__WORK INSTRUCTIONS__
Work through the data below and copy out every line where "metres" is found.

======== THE DATA ========

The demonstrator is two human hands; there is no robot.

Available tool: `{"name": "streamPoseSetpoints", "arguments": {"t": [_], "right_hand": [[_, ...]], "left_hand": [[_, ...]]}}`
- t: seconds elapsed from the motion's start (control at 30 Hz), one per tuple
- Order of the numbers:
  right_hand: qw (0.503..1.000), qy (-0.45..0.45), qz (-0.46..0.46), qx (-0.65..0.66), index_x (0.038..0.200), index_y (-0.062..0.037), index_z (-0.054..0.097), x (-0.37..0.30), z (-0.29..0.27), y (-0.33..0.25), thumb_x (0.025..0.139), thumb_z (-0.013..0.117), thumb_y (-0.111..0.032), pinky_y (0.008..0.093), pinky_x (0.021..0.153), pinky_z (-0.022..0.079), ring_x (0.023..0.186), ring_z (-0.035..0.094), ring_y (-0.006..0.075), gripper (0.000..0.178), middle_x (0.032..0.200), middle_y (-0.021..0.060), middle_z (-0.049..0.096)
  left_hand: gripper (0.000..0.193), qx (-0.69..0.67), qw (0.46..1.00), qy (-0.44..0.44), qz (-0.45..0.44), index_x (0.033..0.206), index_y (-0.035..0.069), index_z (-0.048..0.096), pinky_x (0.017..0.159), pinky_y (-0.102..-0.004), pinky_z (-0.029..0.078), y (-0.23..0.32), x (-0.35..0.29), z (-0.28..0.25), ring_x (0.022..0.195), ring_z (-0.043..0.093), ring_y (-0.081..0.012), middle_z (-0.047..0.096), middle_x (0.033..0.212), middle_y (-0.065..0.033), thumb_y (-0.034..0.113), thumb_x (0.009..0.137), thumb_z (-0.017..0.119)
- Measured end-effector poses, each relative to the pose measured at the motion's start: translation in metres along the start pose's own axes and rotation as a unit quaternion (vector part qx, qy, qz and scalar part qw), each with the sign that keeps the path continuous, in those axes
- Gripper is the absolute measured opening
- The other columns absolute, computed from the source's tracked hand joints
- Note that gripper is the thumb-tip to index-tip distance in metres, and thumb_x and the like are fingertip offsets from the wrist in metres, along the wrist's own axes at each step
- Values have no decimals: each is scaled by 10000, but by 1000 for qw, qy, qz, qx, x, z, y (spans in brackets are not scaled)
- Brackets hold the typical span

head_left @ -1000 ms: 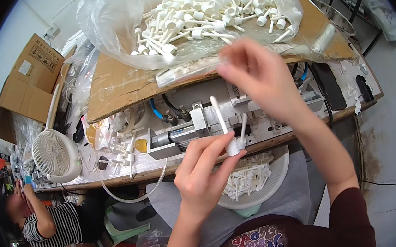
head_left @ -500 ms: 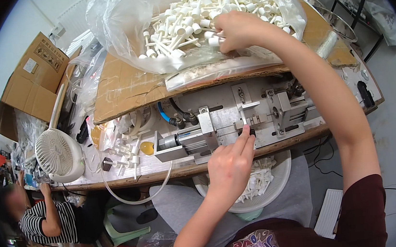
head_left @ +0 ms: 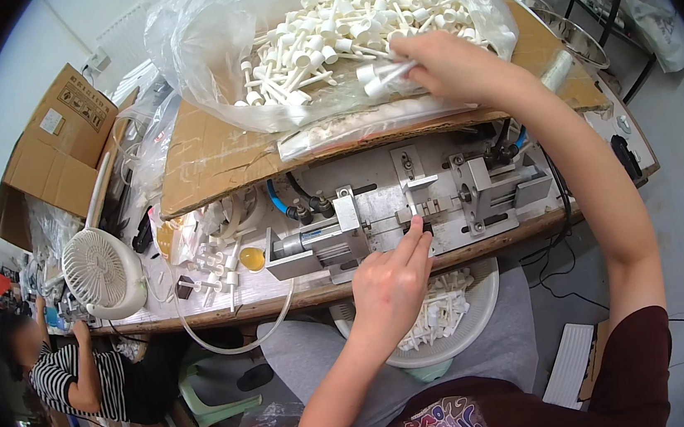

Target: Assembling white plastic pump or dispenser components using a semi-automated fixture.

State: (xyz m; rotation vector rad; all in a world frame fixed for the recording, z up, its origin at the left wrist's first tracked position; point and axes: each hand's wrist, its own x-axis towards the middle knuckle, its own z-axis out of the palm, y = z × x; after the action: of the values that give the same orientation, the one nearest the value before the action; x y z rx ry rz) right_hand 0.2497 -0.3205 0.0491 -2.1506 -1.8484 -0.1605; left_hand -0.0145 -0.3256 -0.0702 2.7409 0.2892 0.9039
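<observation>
My right hand point(head_left: 460, 68) is closed on a few white plastic stemmed caps point(head_left: 382, 77), just above the front edge of a clear plastic bag point(head_left: 196, 58). A heap of the same stemmed caps point(head_left: 347, 25) fills that bag. Lower down, my left hand point(head_left: 392, 279) stretches its index finger to a white plastic piece point(head_left: 412, 202) seated in the middle of a metal bench fixture point(head_left: 352, 229). The left fingertip appears to touch this piece, and the other fingers are partly hidden. A second metal block point(head_left: 482, 199) with a cylinder faces it from the right.
Cardboard point(head_left: 211, 160) carries the bag above the fixture. A white basket point(head_left: 495, 302) of white pieces sits at my lap below the bench edge. To the left are a white fan point(head_left: 102, 272), loose white parts point(head_left: 215, 273) and a co-worker in a striped shirt point(head_left: 68, 380). Hoses loop nearby.
My right hand has drawn back from the heap, to the right and slightly nearer, with the stemmed caps in it. The left hand stays at the fixture.
</observation>
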Motion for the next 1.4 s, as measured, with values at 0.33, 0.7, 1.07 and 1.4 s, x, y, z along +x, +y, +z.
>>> {"name": "streamPoseSetpoints", "arguments": {"t": [0.33,0.7,1.07,1.4], "right_hand": [[975,70,-51,-207,803,10,668,25,14,-38,719,604,1,429,842,520,970,601,346,106,921,166,638],[980,128,7,152,1149,25,617,56,36,91,928,678,-150,286,603,450,683,557,140,288,780,63,567],[871,194,92,441,1166,-24,649,102,32,160,954,680,-230,224,738,523,829,620,108,297,963,49,639],[685,125,75,714,1333,27,538,27,16,62,1017,571,-204,210,868,469,935,573,52,393,1200,47,625]], "left_hand": [[182,-74,996,50,29,953,43,680,544,-330,526,6,-27,6,596,636,-212,681,1193,-111,153,809,697],[308,-202,973,-111,-1,883,28,711,690,-431,532,29,-127,62,811,686,-307,565,1318,-165,243,677,792],[794,-145,984,-92,-58,1372,87,494,731,-418,501,42,-144,18,878,655,-314,597,1103,-122,359,696,811],[680,-346,910,134,-184,1399,50,465,791,-362,538,28,-125,-27,975,593,-241,549,1161,-117,138,791,756]]}}
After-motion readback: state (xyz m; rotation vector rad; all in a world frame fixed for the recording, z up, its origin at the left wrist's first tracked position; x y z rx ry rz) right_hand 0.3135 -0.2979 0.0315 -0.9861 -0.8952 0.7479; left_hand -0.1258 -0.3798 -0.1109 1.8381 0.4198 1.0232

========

__EXPECTED ANSWER__
- Measured end-effector poses, each relative to the pose measured at the motion's start: translation in metres along the start pose's own axes and rotation as a unit quaternion (vector part qx, qy, qz and scalar part qw), each with the sign that keeps the path continuous, in those axes
- Note that gripper is the thumb-tip to index-tip distance in metres, and thumb_x and the like are fingertip offsets from the wrist in metres, along the wrist's own axes at each step

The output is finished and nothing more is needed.